18. The network access control method of claim 17, wherein the policy includes a restriction to provide the configuration information to the NAC system based on a physical location of the NAC system.

19. The network access control method of any of claims 13-18, wherein the configuration information includes an indication of a certificate authority, CA, associated with the network tenant, and wherein verifying the client certificate includes using the CA associated with the network tenant to verify the client certificate received from the NAS device.

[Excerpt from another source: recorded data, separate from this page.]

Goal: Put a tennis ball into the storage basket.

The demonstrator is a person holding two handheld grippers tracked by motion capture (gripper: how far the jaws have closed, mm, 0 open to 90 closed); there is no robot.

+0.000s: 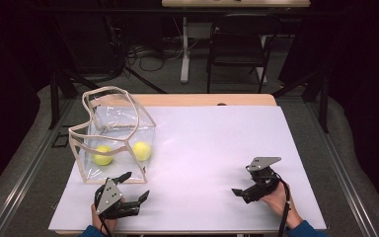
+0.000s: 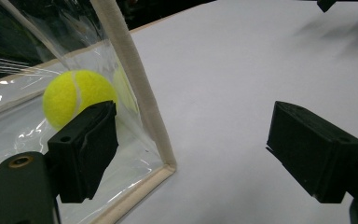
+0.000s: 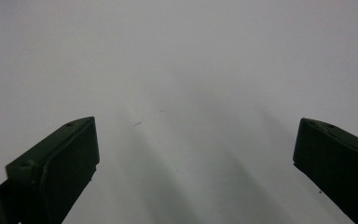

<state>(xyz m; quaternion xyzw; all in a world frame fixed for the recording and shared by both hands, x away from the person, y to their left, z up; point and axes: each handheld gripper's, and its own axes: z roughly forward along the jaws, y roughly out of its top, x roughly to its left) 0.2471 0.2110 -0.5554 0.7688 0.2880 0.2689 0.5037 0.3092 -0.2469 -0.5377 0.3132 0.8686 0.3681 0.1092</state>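
Note:
A clear plastic bag with beige trim stands at the table's left. Inside it lie two yellow tennis balls, one to the left and another by its right wall. My left gripper sits open just in front of the bag's near right corner. In the left gripper view the gripper straddles the trimmed corner, with a ball behind the clear wall beyond its left jaw. My right gripper rests open at the near right, empty. In its own view it hangs over bare white surface.
A white sheet covers the table, with a wooden strip along the far edge. Beyond the table stand a dark folding chair and a white desk leg, with cables on the floor.

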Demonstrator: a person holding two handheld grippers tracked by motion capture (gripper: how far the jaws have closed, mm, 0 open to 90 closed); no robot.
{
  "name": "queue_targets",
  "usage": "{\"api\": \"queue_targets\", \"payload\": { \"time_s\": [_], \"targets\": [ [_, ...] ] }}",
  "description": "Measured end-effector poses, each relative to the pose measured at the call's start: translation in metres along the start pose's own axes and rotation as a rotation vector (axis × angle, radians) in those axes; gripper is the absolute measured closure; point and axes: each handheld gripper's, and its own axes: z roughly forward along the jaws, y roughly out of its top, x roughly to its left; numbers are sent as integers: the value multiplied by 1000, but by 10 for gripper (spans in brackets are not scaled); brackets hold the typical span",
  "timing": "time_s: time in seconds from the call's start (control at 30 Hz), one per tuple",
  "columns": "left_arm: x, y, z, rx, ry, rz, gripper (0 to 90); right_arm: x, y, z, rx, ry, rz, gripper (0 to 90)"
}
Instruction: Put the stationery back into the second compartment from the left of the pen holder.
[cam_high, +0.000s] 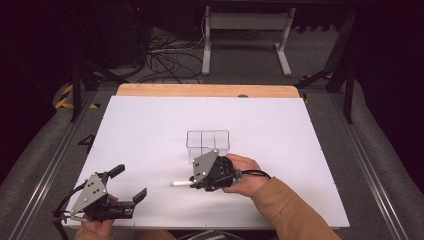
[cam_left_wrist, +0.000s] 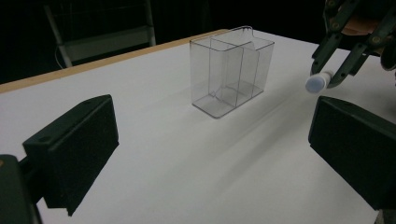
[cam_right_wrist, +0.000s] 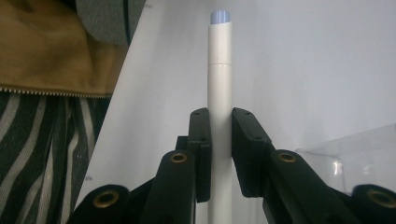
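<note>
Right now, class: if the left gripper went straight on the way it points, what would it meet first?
Probably the clear divided container, which stands ahead between the open left gripper's jaws across bare white tabletop. Depth is unclear.

- No readable text, labels, brand names or numbers anywhere in these shots, as far as I can see.
- The white pen (cam_right_wrist: 219, 93) is plain along the whole barrel that shows, no print on it.
- The clear divided container (cam_left_wrist: 231, 70) has bare walls, no sticker or marking.
- The yellow-and-black hazard striping (cam_high: 64, 96) on the floor at the left is just a pattern, no words.
</note>
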Motion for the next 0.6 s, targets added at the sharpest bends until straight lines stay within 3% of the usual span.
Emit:
{"api": "queue_targets", "payload": {
  "time_s": [0.37, 0.6],
  "targets": [
    [0, 0, 0, 0, 1, 4, 23, -6, -2, -27, -124, -113, 67, 786],
    [0, 0, 0, 0, 1, 5, 23, -9, -3, -37, -184, -143, 100, 787]
  ]
}}
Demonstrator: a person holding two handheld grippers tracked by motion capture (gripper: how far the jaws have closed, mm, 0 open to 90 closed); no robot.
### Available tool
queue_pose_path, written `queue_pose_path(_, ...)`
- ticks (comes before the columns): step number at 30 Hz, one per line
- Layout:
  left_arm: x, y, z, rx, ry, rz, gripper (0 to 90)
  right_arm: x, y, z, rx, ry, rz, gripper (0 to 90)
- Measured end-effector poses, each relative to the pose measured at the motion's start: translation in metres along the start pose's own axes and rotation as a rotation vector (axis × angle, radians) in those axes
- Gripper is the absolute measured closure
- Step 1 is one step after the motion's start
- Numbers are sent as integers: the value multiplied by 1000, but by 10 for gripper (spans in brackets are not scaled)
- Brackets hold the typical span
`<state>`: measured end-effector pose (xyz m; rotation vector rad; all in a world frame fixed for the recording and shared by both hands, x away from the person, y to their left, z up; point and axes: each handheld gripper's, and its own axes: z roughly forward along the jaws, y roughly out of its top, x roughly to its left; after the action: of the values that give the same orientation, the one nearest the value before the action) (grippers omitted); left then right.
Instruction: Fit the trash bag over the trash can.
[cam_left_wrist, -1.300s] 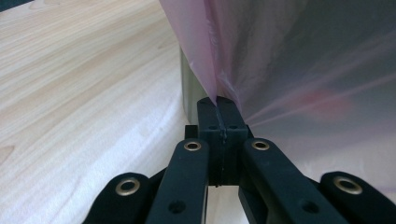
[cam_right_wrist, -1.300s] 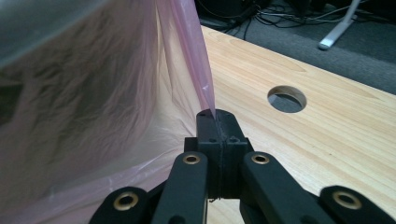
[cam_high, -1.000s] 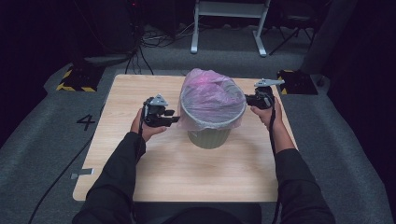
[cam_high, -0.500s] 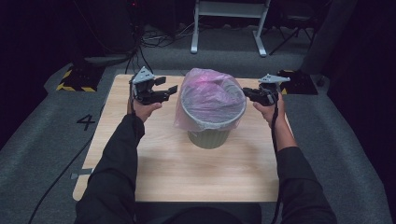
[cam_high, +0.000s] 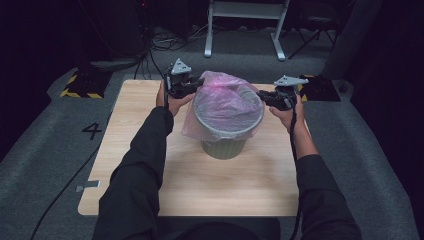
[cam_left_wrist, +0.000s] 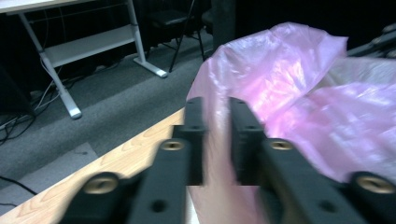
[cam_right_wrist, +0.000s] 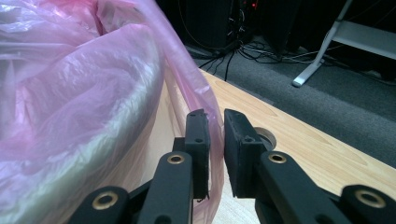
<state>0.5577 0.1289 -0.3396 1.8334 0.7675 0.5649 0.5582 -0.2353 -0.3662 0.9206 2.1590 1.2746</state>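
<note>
A green bin (cam_high: 223, 145) stands in the middle of the wooden table (cam_high: 150, 150), lined with a pink bag (cam_high: 225, 100). My left gripper (cam_high: 197, 82) is at the bag's far left edge, where the film rises to a peak. In the left gripper view its jaws (cam_left_wrist: 215, 116) have just been closing and the bag (cam_left_wrist: 289, 84) fills the narrow gap between them. My right gripper (cam_high: 261, 95) is at the right rim. Its jaws (cam_right_wrist: 214, 121) stand slightly apart, with the bag's (cam_right_wrist: 84, 93) hanging edge between them.
White desk legs (cam_high: 245, 25) and cables lie on the floor behind the table. Yellow-and-black striped blocks sit beyond the far left corner (cam_high: 82, 85) and the far right corner (cam_high: 320, 87). Bare tabletop (cam_right_wrist: 299, 140) surrounds the bin.
My left gripper moved from the bin's left side up and away to the far left rim. The bag's left side now hangs lower over the bin. The right gripper barely shifted.
</note>
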Motion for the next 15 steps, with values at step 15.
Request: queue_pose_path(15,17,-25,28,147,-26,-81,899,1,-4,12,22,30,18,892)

20. A computer-readable storage medium comprising instructions that, when executed, cause one or more processors of a cloud-based network access control, NAC, system in communication with a cloud-based network management system, NMS, to:

receiving a request to establish a secure tunnel from a NAS device of a plurality of network access server NAS devices associated with one or more network tenants, the request including an indicator identifying a network tenant of the one or more network tenants to which the NAS device belongs;

obtaining configuration information of the network tenant based on the indicator, the configuration information including a server certificate associated with the network tenant;

providing the server certificate to the NAS device in response to the request;

in response to receiving a client certificate from the NAS device, validating the client certificate using the configuration information of the network tenant;

Establishing the secure tunnel with the NAS device; and

NAC services are provided to the NAS device using the secure tunnels.